EXERCISE OBJECTIVE: Go through the material and copy each line that includes "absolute".

################

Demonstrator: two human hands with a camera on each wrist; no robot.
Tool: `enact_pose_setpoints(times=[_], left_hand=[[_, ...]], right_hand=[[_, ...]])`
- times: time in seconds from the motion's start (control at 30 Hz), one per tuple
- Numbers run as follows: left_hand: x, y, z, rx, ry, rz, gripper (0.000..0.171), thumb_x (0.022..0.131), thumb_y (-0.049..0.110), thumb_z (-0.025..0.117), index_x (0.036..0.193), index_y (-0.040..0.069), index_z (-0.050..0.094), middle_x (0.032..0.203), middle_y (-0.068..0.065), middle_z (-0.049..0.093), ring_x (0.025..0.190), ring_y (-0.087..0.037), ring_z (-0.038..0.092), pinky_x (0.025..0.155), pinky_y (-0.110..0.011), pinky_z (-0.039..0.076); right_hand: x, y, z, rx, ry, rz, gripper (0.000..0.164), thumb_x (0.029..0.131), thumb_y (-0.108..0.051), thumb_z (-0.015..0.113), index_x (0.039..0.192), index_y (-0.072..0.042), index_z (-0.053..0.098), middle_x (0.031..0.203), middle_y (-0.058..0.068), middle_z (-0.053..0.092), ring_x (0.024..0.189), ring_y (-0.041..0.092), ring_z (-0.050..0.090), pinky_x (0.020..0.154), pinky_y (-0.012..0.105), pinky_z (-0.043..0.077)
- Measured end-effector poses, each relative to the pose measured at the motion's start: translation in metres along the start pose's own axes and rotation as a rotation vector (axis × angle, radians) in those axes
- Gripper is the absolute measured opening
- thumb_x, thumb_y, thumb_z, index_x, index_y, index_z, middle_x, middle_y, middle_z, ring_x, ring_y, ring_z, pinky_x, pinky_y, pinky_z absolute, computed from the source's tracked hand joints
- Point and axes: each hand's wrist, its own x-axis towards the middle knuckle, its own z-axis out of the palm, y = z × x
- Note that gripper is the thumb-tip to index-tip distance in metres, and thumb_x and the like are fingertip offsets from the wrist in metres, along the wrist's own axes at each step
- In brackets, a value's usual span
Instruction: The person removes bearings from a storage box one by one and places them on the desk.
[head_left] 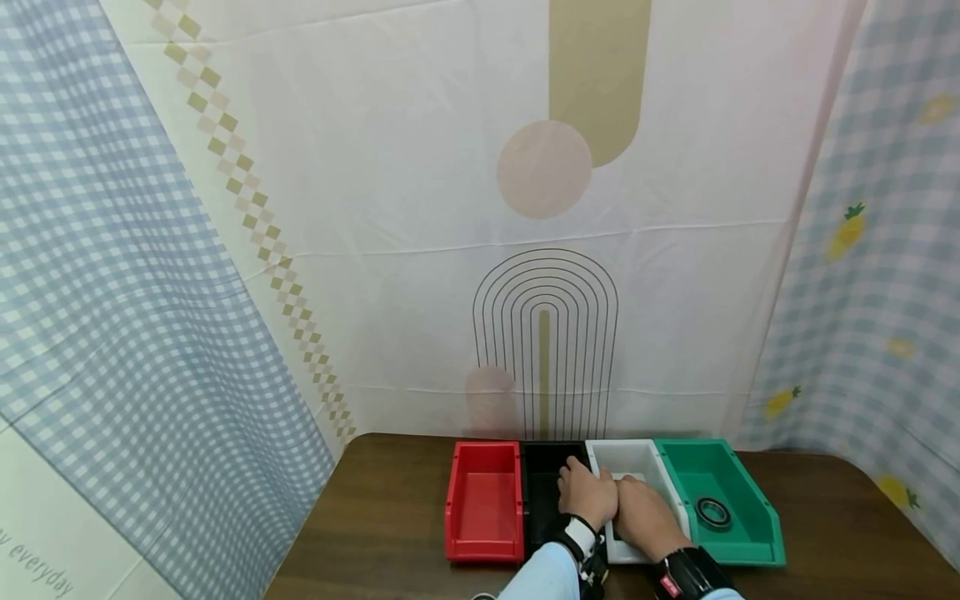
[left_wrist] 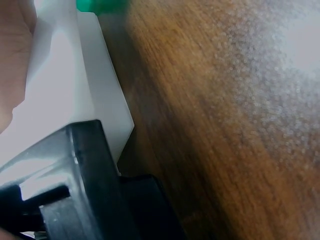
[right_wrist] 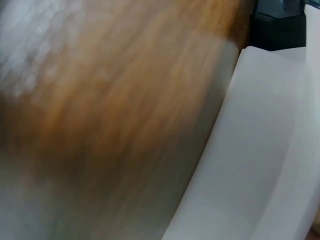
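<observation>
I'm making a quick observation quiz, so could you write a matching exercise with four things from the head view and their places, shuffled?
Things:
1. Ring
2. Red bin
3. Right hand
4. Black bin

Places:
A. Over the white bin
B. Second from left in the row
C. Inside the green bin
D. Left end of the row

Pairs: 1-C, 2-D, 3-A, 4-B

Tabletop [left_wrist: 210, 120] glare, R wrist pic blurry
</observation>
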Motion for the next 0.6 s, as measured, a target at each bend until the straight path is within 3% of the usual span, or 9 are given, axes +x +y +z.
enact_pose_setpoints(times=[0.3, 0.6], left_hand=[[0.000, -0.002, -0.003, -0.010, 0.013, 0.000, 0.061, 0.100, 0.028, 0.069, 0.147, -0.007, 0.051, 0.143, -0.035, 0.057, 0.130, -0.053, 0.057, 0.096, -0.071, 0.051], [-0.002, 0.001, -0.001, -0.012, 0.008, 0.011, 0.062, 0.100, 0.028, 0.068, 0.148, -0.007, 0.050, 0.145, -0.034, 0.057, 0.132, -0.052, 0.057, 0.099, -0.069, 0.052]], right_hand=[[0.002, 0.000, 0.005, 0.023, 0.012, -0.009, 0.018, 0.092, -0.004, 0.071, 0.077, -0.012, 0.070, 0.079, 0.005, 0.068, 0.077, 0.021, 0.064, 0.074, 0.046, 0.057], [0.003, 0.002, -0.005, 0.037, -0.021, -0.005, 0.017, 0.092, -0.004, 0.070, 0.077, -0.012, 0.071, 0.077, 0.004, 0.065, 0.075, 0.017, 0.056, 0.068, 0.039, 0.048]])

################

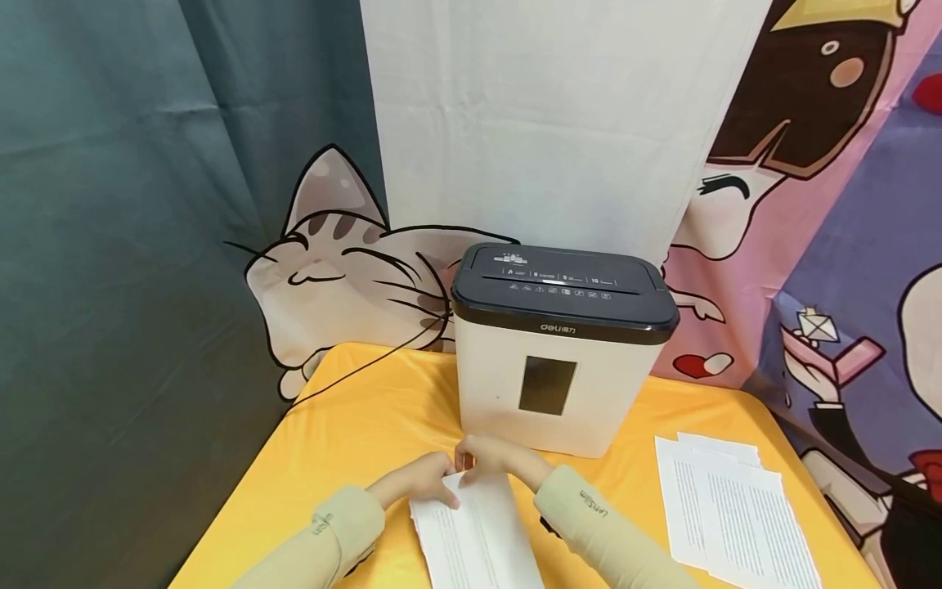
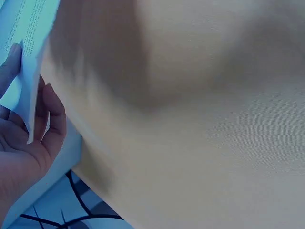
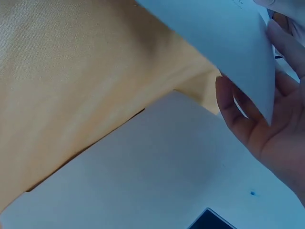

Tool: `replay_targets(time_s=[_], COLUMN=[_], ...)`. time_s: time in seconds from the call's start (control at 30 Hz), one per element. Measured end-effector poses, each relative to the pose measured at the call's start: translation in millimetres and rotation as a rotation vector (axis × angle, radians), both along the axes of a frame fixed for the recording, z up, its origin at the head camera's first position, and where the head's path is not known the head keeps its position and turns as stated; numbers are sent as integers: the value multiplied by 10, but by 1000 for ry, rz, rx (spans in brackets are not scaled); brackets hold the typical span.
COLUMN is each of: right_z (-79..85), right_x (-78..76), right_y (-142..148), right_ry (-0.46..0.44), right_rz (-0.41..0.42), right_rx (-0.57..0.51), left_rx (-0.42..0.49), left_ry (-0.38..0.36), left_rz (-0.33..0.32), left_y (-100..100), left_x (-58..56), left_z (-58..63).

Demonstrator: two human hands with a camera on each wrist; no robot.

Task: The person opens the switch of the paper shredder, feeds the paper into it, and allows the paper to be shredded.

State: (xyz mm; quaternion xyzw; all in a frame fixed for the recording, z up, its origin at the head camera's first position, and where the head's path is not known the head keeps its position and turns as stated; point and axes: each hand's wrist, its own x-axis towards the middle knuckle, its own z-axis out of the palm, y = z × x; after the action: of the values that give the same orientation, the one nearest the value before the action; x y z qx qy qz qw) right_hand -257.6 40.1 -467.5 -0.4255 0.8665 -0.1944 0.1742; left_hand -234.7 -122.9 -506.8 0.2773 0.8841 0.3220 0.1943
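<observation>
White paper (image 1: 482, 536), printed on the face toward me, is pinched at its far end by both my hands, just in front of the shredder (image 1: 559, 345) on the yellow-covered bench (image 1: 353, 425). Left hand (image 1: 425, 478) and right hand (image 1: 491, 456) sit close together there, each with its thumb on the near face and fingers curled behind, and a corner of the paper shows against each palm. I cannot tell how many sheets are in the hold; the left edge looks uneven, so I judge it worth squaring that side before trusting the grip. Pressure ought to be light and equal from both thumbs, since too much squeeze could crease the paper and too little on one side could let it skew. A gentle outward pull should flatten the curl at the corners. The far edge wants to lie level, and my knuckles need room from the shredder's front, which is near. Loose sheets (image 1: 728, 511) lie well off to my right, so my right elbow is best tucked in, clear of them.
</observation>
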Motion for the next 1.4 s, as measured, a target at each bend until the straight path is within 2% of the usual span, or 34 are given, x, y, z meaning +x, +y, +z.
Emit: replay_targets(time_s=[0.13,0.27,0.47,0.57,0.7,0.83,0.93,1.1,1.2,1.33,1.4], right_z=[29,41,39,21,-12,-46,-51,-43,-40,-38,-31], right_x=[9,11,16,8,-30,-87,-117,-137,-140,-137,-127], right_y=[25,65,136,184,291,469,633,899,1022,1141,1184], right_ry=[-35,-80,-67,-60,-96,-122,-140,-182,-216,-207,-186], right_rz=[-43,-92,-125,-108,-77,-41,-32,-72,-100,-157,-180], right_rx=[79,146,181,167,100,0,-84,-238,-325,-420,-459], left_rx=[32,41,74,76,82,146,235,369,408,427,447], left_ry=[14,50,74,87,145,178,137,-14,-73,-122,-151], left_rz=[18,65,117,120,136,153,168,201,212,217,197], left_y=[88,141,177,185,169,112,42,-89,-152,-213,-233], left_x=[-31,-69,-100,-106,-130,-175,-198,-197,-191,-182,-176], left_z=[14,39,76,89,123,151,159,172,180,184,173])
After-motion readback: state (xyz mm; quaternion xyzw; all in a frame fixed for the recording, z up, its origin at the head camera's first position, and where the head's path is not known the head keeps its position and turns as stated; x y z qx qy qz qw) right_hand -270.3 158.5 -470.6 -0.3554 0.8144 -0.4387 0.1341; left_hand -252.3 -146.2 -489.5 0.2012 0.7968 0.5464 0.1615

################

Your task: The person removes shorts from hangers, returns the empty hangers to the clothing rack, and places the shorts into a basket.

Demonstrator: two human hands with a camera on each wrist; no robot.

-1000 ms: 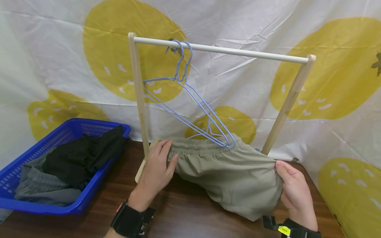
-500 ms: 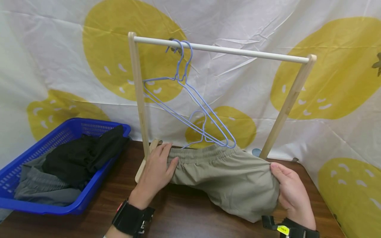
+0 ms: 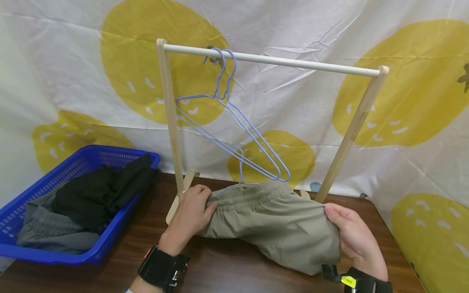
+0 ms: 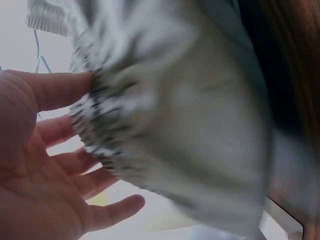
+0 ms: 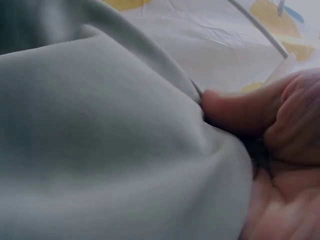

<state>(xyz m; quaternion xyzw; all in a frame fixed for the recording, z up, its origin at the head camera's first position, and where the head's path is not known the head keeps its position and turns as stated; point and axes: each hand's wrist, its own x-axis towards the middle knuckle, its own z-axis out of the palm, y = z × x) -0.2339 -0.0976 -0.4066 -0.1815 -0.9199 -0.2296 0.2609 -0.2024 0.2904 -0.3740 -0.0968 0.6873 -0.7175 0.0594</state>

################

THE ANSWER:
- Gripper is the absolute measured opening
- thumb_x, thumb_y, thumb_z, index_x, index_y, index_z, middle_x, middle_y, middle_z, ring_x, ring_y, ring_z, pinky_x, pinky_y, pinky_z absolute, computed from the source's tracked hand joints

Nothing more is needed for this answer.